There are habits, traits, states, cultures and sub-cultures distributed and represented throughout. Each changing, adapting and interacting each hour across various mediums through both weak and strong ties. Consideration of risk, safety, security and resilience should therefore be predicated and informed as to the overall and 'child' structures within the organisation that construct, remediate, embrace, reject and attenuate threats, risk, safety, security and ultimately risk. Visible or otherwise.
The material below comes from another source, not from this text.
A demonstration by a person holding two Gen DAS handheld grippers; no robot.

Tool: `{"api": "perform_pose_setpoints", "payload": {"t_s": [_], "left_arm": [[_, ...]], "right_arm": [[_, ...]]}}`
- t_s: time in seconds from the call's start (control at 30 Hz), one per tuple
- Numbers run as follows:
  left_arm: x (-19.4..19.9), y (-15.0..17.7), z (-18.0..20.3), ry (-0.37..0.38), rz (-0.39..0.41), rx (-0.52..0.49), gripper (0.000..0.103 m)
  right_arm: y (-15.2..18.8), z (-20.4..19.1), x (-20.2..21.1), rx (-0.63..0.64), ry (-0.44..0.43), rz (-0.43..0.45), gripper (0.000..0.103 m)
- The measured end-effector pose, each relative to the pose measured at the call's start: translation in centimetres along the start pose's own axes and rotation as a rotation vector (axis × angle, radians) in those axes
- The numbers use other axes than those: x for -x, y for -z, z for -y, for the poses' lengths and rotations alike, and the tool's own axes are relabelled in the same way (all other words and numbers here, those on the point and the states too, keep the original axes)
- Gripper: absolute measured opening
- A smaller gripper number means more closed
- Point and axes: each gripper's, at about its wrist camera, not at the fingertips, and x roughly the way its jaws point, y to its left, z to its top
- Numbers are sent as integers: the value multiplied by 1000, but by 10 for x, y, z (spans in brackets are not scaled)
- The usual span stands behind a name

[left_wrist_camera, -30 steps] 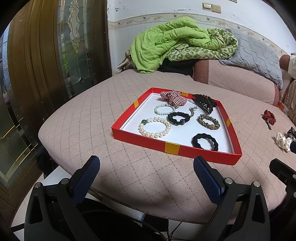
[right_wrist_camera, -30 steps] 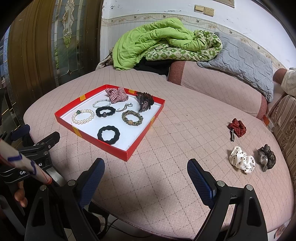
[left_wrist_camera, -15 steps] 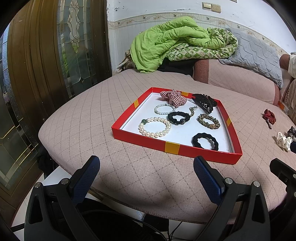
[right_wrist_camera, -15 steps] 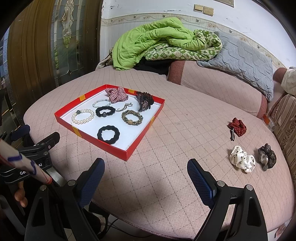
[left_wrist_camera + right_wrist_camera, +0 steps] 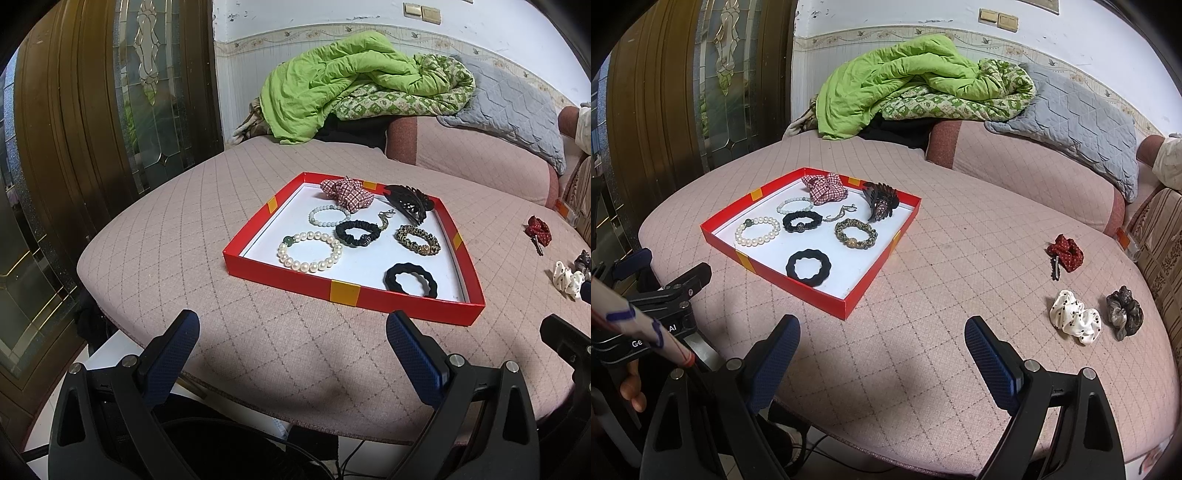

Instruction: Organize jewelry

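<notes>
Hovering at the bed's [image 5: 923, 295] near edge, your left gripper [image 5: 291, 347] and right gripper [image 5: 882, 350] gape wide, empty, unmoved since before. Right of the tray [image 5: 871, 275] lies open quilt, then three scrunchies [image 5: 1075, 321].

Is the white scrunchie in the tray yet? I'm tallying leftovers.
No, the white scrunchie lies on the cushion, well apart from the tray.

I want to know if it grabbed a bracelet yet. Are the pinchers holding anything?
No. The left gripper and the right gripper are both open and empty, above the near edge of the pink cushion.
</notes>
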Motion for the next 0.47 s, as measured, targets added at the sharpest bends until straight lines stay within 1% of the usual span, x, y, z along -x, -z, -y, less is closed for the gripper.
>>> {"api": "perform_pose_setpoints", "payload": {"t_s": [0.2,0.3,0.33,0.37,0.43,0.47], "left_arm": [[-2,4,-2,-1,-10,-3,101],[-2,4,2,-33,-56,-21,101],[-2,4,5,-42,-66,-41,101],[-1,4,12,-48,-60,-84,101],[4,4,25,-46,-22,-130,101],[5,2,34,-27,-16,-146,101]], "right_arm": [[0,0,0,1,-3,-1,93],[0,3,0,-8,-5,0,93],[0,5,0,-16,-5,-1,93],[0,9,0,-33,-8,-4,93],[1,20,-1,-71,0,-7,93],[2,26,-1,-86,9,-9,93]]}}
"Socio-Technical Risk Analysis?(SoTeRiA) has foundations in Social-Technical Systems (STS) theory and Probabilistic Risk Assessment?(PRA), and further can be used with big data analytics. STS theory emerges from an ‘eclectic empiricism’ that addresses the interactions of people and technology in the workplace as well as the differences between complex living systems and complex mechanical systems with respect to their failure mechanisms.?"
(Pence et al., 2014)
.."model systemic accidents, it is necessary to go beyond the causal chains – we must describe system performance as a whole, where the steps and stages on the way to an accident are seen as parts of a whole rather than as distinct events.??"
(Aven & Thekdi, 2022)
Whether using a simple 'step through' linear risk analysis model or a more complex, ethnographic, Bayesian Network or similar approach, organisational context and setting remains essential. Especially if the risk analysis findings are to be used over time, across industry or as a collective summation of a related/shared community.
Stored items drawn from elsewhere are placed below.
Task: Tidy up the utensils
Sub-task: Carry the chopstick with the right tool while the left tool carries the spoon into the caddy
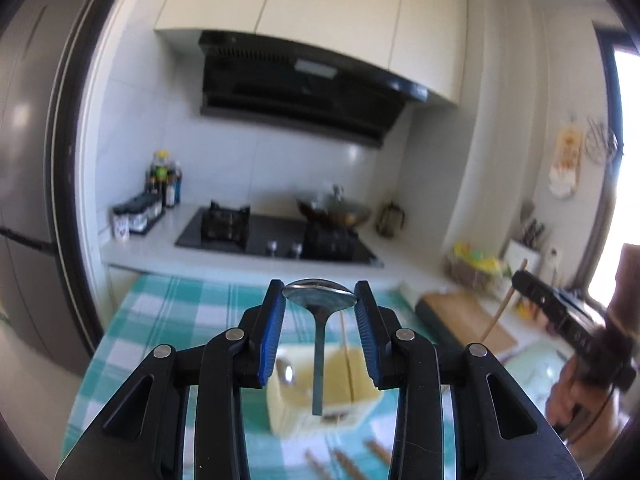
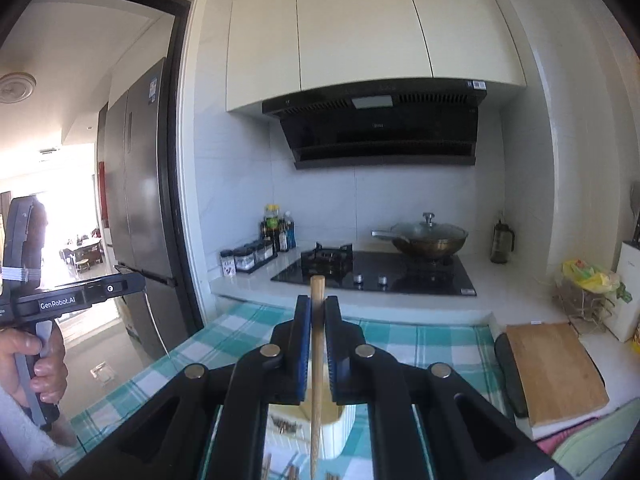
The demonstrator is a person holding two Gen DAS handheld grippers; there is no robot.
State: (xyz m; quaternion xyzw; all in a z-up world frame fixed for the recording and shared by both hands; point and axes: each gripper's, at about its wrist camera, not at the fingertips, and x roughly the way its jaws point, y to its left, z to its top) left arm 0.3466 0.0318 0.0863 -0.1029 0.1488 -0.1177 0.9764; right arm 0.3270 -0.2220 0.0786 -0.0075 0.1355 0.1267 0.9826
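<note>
Left tongs (image 1: 319,294) clamp spoon (image 1: 319,300) bowl, handle hanging toward 6 | right tongs (image 2: 317,312) clamp chopstick (image 2: 316,380) upright | both above cream holder (image 1: 320,392) | holder already has a spoon; chopsticks (image 1: 344,460) left on worktop (image 1: 160,312) at 6 | judged mid-task

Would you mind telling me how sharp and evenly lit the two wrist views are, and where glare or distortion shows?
Left wrist view: the background is motion-blurred, the stove and checked cloth smeared, while the spoon between the fingers stays sharp; the window at the right edge is blown out. Right wrist view: much crisper, though the doorway at left is overexposed. Both views bend straight cabinet edges and have dark corners.
</note>
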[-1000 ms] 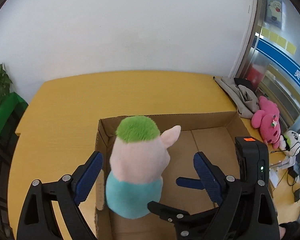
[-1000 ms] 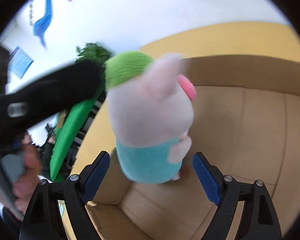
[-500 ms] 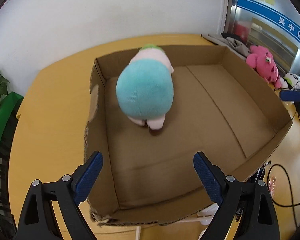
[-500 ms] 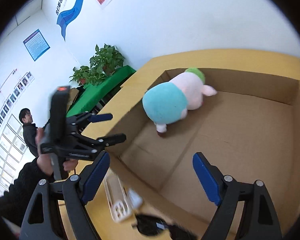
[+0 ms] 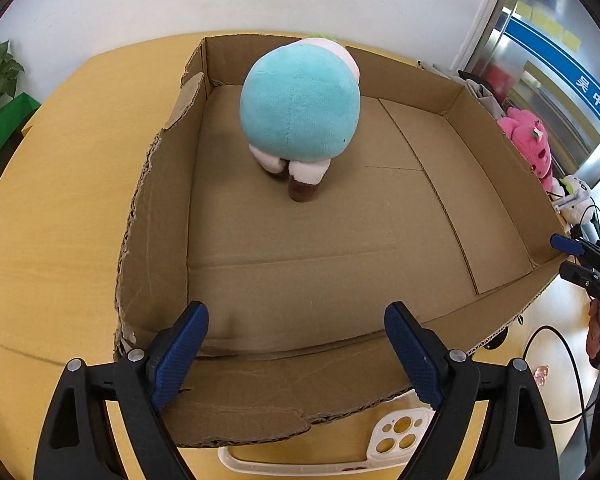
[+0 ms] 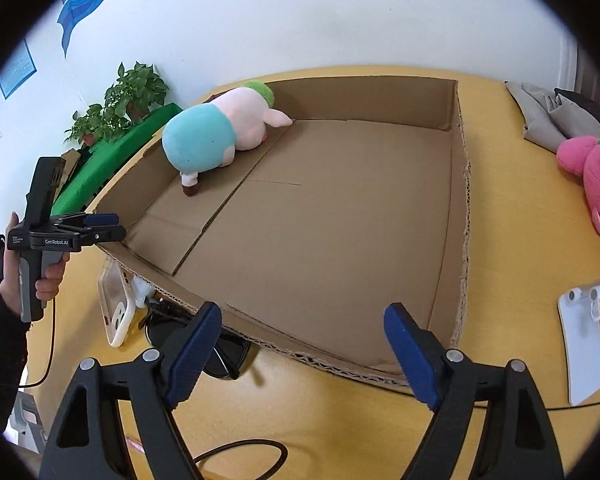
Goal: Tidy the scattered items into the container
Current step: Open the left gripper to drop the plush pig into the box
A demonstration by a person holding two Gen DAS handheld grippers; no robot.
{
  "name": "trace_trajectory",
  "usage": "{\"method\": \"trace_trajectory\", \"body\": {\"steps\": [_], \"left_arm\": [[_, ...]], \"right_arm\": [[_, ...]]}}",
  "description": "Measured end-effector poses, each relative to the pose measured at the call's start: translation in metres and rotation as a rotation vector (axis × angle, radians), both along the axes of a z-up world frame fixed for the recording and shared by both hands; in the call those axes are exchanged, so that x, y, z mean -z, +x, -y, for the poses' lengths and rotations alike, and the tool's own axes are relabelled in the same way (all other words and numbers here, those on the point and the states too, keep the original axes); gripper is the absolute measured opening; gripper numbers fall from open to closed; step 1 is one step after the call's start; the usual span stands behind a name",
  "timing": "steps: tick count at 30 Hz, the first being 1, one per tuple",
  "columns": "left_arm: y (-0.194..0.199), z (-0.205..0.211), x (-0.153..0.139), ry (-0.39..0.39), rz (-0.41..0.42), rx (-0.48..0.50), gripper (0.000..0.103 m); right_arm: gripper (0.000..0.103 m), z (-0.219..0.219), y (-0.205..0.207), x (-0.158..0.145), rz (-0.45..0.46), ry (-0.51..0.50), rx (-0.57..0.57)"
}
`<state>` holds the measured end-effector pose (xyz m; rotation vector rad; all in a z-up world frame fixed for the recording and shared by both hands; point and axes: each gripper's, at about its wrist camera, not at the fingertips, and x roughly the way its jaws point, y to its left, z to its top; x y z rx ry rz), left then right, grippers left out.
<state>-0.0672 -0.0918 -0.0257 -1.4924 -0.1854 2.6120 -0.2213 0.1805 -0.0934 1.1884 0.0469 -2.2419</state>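
Plush toy in the box, both tongs empty

The plush toy (image 5: 300, 116) lies face down near a far corner of the cardboard box (image 5: 496, 148), well ahead of the left tongs (image 5: 296, 344), whose jaws gape wide over the near wall. The right tongs (image 6: 302, 350), also spread and empty, hover at another edge, the toy far off.

We see a pig plush toy (image 5: 299, 112) lying in the cardboard box (image 5: 152, 216) at its eleven o'clock corner, phone case (image 5: 396, 436) at six o'clock outside, strawberry plush (image 5: 526, 142) at two o'clock on the table (image 5: 60, 184).
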Motion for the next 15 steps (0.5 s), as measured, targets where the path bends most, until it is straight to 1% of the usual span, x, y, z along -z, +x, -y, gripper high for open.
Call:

Moreover, consumers, users and management/board members should always seek out or confirm this organisational context in all risk analysis narratives, ratings and findings.
If not, provenance and efficacy should be questioned and chosen model(justified) before any major decision or investment is pursued.
In sum, a risk analysis by itself is incomplete. The organisational setting and socio-technical landscape in which it was created, viewed and endorsed should also be considered and documented in full.
Especially if the 'risk analysis' process is to be used over extended timelines or relied upon by an enterprise or industry. If not, direct comparisons and relevance will be distorted in ways not clear to end users and decisions makers, at all levels.
In short, risk analysis includes consideration of the organisation and the various socio-technical factors relevant to the enterprise and overall 'risk' environment. Because the organisation and human interface with technology remains integral to understanding and evaluating the 'risk environment'.
Particularly from a safety and security perspective, as threats remain specific to organisational assets, functions and revenue producing activity. All measures of resilience flow from these fundamentals, which can't be forced.
That is, no active organisational or enterprise risk analysis or mitigation, and resilience can neither be assured nor assumed.
Risk, Security, Safety, Resilience & Management Sciences
Reference:
Aven, T. & Thekdi, S. (2022) Risk Science: An Introduction, Routledge, p.101-102
Pence, J., Mohaghegh, Z., Kee, E., Yilmaz, F., Grantom, R., & Johnson, D. (2014, June). Toward monitoring organizational safety indicators by integrating probabilistic risk assessment, socio-technical systems theory, and big data analytics. In 12th International Probabilistic Safety Assessment and Management Conference, PSAM.